A television program aired by Südwestfunk (Southwest Broadcasting) in 2012 described the atmosphere in which most children in the 1960s grew up. Tradition prevailed in the classroom and at home; the authority of teachers and parents was unquestioned. However, the generational rebellion of the late 1960s encouraged experiments, such as the alternative kindergartens known as Kinderläden. In the name of an “anti-authoritarian” education, Kinderläden advocated greater personal freedom and downplayed strict discipline. Such experiments influenced subsequent reform efforts that led to a more open and democratic school system.

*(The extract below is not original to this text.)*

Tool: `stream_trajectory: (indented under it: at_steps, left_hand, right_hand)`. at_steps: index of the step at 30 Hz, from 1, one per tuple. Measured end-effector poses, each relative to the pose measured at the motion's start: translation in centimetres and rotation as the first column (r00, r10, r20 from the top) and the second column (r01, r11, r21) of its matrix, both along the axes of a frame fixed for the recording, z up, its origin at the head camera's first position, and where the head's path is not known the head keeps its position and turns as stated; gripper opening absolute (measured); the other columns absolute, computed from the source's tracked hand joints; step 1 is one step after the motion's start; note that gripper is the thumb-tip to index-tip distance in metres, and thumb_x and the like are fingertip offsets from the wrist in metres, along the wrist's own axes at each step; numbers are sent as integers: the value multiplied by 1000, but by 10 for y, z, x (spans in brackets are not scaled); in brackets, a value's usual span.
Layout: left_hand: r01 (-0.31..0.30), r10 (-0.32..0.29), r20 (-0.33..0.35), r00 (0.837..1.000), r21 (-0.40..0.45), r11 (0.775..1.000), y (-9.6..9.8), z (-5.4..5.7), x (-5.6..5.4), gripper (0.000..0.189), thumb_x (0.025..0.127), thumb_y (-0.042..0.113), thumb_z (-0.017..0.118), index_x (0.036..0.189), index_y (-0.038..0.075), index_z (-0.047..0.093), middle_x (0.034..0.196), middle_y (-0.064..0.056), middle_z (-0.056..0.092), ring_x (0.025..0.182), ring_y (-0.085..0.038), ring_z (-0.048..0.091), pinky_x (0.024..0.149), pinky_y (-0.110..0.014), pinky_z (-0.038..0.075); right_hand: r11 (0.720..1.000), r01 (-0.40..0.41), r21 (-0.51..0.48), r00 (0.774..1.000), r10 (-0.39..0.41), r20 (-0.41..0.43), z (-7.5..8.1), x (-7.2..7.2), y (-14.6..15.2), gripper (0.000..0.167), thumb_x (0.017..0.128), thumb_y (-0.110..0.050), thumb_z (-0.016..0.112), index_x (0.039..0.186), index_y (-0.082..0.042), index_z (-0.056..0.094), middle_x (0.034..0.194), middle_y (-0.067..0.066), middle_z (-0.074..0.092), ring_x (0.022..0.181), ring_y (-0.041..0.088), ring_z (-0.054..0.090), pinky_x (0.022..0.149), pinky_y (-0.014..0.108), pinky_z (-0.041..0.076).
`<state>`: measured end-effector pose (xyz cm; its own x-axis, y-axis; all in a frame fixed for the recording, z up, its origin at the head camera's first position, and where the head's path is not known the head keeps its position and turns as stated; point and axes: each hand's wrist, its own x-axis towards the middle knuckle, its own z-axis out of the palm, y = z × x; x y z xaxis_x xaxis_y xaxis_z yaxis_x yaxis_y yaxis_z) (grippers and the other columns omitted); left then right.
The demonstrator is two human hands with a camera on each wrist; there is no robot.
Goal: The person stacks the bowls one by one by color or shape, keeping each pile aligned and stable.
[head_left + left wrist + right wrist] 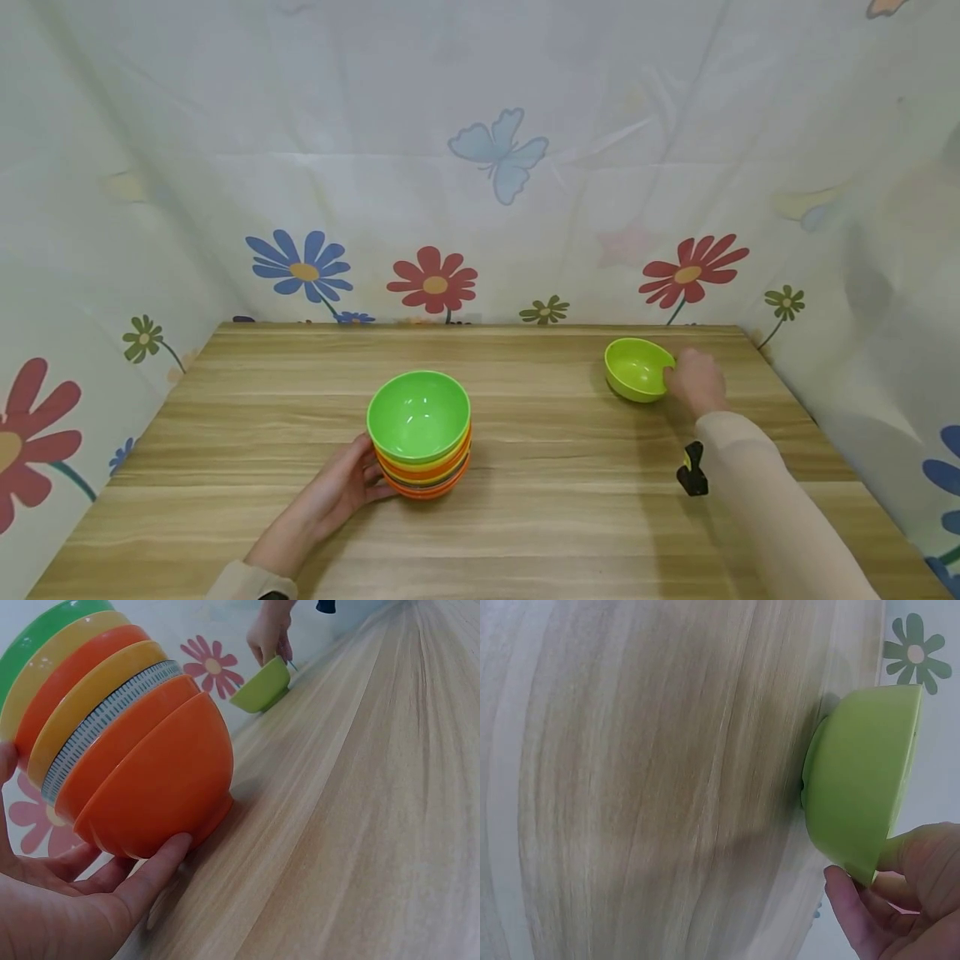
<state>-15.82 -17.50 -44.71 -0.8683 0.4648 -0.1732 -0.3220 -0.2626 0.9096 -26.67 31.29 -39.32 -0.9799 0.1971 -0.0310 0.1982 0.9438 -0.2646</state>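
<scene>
A stack of several nested bowls stands on the table left of centre, a bright green bowl (417, 417) on top. Under it, the left wrist view shows yellow and orange bowls, a striped bowl (112, 720) and an orange bowl (169, 776) at the bottom. My left hand (341, 487) holds the stack from its left side, one finger along the lowest bowl's base. Far to the right, my right hand (697, 382) pinches the rim of a lime-green bowl (633, 367). That bowl is right at the tabletop; whether its foot touches the wood I cannot tell.
The wood-grain table (540, 500) reaches back to a white curtain (375, 167) printed with flowers and a butterfly, which also hangs along both sides. A stretch of tabletop separates the stack from the lime-green bowl. A small black object (692, 469) sits by the right sleeve.
</scene>
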Motion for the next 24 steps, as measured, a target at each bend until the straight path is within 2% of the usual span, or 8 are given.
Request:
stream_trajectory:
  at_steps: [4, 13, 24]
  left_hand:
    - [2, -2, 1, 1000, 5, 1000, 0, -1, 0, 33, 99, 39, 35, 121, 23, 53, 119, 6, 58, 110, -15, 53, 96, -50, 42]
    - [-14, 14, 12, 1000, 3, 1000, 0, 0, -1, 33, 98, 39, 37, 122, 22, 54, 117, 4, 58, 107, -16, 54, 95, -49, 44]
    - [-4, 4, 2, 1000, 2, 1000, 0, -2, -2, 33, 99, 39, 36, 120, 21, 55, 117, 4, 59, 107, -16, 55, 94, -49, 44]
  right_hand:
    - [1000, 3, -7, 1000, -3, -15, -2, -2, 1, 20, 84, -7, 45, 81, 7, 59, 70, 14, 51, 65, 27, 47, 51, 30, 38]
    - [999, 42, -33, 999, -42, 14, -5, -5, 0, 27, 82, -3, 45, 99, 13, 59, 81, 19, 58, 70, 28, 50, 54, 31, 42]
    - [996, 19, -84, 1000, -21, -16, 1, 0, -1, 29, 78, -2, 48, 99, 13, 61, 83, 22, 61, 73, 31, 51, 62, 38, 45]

Growing up in the 1960s (Retrospective Account, 2012)


Childhood in the ‘60s

Education on the Hamster Wheel: Stressed-out Children–Overextended Parents

Upswing in the Federal Republic. In the 1960s, the postwar shortages had been overcome. The table was richly laid. The economy was humming along, as was consumption! Optimism was in order. But abundance had not yet arrived. This also shaped the way that children were raised and educated. In an age of full employment, one could get a decent job with a basic secondary school leaving certificate [Hauptschulabschluss]. This reduced the pressure of having to start climbing the professional ladder in school.

Authoritarian Education

School was defined by authority to an extent that is hard to imagine fifty years later. But most teachers were respected as authorities by students and parents. It is equally hard to imagine that teachers were also able to exact that respect from students by force, if need be. This was not questioned; at most, the specifics were debated, as documented by an excerpt from an expert statement: “As of yet there is no clear age limit where the use of corporal punishment in education must stop. According to the minister, it is between the ages of ten and twelve. The question arises: Is every thirteen-year old mature enough to get away without blows?” Authority and drills already in kindergarten: certainly, that was part of the darker side of the sixties.

But Also Lots of Time for Play

Overall, however, childhood in the sixties was carefree thanks to the generally optimistic basic attitude of the population. After all, things were a little better every year. For children, there was hardly any television programming, no computers, instead lots of free time outside, which was filled with fantasy and imagination. For very few had money for expensive toys.

Clear Lines

The child-parent relationship was still straightforward in the sixties. Parents were parents, children were children. No mother would have entertained the idea of asking a small child what he or she wanted to wear. Unthinkable! No talk about engaging one another “as equals.” The grown-ups were in charge.

Student Protests and Rebellion

This first changed with the ’68 generation. Student unrest. Protests. Rebellion against traditional authoritarian structures. Pedagogy did not go untouched. Suddenly, anti-authoritarian education was fashionable. Under no circumstances should children be impeded in their free development. Kinderläden came into vogue in the big cities—these were places where little ones could rampage undisturbed by grown-ups. And there was definitely a reason behind it, if one accepts the explanation offered by a convinced mother: “Existing society raises children to be obedient and dependent. We are trying to raise our children to be disobedient and independent.” A radical concept, albeit one that was partly revised in subsequent decades.